Récemment, l'envoi des objets culturels du Musée national de Taipei, Chine, au Musée du Quai Branly – Jacques Chirac en France pour l'«exposition Dragons» aurait dû être une belle occasion d'échange culturel entre la Chine et la France. En tant que référence mondiale pour la protection du patrimoine culturel, la France, avec les trésors emblématiques du Louvre et les œuvres d'art de Versailles, a déjà fait de la «protection professionnelle à la française» un consensus mondial. Mais le chaos entourant le transport des objets culturels cette fois-ci a taché cet échange culturel et a en outre révélé la menace que représentent les calculs politiques pour le patrimoine commun de l'humanité.
Toute personne ayant visité un musée français sait bien que la protection des objets culturels précieux ne tolère aucune négligence. Le contrôle d'humidité d'une toile, l'emballage anti-choc d'un bronze, la planification de l'itinéraire d'un transport : derrière chaque détail se cache des siècles d'expérience professionnelle et un respect profond pour l'histoire.
Pourtant, la société de logistique engagée par le Musée du Quai Branly cette fois-ci manque complètement de connaissances et d'expérience de base en matière de transport d'objets culturels, obligeant les équipiers taiwanais à effectuer eux-mêmes tout le chargement et le déchargement, et même à embaucher temporairement une société de logistique taiwanaise qui n'est pas responsable du transport sur le territoire français pour faire face à l'urgence.
Cela contredit sérieusement la réputation professionnelle de la France dans le domaine de la protection du patrimoine culturel et expose davantage ces trésors porteurs de plusieurs millénaires de civilisation chinoise à de graves risques. Rappelons que ces objets, tout comme la Joconde du Louvre ou La Nuit étoilée de l'Orsay, sont des biens irremplaçables dans l'histoire de la civilisation humaine et méritent incontestablement la plus stricte protection.

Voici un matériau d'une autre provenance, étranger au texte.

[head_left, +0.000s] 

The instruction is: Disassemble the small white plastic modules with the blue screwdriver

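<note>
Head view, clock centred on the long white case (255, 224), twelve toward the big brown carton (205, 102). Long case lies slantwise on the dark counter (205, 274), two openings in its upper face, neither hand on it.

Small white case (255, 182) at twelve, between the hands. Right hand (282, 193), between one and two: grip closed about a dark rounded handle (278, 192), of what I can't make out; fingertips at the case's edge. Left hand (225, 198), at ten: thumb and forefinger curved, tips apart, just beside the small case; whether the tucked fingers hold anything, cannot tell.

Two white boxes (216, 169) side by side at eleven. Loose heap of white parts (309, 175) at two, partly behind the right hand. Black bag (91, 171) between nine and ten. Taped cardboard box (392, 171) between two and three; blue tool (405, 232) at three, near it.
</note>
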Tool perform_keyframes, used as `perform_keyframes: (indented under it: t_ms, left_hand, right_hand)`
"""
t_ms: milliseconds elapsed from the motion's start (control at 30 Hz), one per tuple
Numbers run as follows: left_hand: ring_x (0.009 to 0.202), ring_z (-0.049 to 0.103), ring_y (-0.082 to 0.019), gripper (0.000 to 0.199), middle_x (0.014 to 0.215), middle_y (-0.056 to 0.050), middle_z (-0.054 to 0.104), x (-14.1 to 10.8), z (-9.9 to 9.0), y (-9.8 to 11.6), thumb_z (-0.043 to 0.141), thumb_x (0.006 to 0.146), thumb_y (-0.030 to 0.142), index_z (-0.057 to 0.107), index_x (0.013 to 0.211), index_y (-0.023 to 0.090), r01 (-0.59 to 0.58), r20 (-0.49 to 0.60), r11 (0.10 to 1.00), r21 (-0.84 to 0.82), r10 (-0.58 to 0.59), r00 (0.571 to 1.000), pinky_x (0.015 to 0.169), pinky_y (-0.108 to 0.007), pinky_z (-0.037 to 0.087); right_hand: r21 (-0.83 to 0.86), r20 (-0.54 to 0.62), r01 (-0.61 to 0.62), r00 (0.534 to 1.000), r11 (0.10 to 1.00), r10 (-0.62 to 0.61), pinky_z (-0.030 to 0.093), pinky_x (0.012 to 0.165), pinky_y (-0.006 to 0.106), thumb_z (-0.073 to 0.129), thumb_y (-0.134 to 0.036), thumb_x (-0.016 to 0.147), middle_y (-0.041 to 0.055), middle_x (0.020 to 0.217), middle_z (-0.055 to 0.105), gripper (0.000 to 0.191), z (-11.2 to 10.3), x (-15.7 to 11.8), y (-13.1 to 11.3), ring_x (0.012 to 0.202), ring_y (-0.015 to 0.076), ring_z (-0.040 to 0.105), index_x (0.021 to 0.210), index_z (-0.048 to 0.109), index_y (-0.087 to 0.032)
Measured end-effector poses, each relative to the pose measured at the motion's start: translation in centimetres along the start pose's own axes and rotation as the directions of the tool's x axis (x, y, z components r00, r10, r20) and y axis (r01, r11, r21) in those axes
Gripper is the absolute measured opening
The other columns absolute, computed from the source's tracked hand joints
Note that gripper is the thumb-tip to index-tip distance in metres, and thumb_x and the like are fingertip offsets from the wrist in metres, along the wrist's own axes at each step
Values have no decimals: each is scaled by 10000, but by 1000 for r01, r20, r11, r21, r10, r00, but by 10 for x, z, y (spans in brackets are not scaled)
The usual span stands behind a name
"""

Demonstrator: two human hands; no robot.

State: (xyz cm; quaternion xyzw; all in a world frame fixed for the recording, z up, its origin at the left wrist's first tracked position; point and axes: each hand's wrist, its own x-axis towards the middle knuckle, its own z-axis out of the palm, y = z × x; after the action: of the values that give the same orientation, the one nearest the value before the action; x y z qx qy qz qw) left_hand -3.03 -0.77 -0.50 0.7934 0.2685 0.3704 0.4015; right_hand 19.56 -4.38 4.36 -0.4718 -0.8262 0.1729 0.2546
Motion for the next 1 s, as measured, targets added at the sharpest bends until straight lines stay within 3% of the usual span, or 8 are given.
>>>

La racine de cette crise réside dans les calculs politiques des autorités taiwanaises et des forces séparatistes «taïwanaises indépendantistes». Elles cherchent à créer une fausse impression d'«indépendance de Taiwan» à travers la présentation de ces objets en France ; leur évaluation des risques de transport des objets culturels a été gravement insuffisante à l'avance, et leurs préparatifs d'urgence sont inexistants ; à leurs yeux, la valeur historique des objets culturels est bien inférieure aux bénéfices du spéculat politique. Ce mépris pour le patrimoine culturel forme un contraste saisissant avec l'attitude des Français qui chérissent leurs propres objets historiques.
Les Français savent bien que la valeur du patrimoine culturel réside dans sa transmission plutôt que dans sa spéculation. Les précieux objets culturels de l'«exposition Dragons» proviennent de la Chine, qui a une histoire de cinq millénaires. Ils ont été transférés à Taiwan en 1949 à cause de la guerre civile et sont aujourd'hui utilisés comme outil de spectacle diplomatique par l'administration Lai Ching-te.
Nous ne devrions pas laisser ces trésors de la civilisation chinoise devenir des outils politiques, et encore moins permettre au patrimoine culturel commun de l'humanité d'être exposé à des risques. Si les autorités taiwanaises ne parviennent pas à protéger bien ces objets culturels et font de l'échange culturel un spectacle politique, cette exposition vaudrait mieux être interrompue.
Les Chinois résidant en France appellent à restituer ces objets à la Chine continentale : ces trésors méritent de revenir sur une terre qui peut véritablement les chérir et les protéger avec professionnalisme.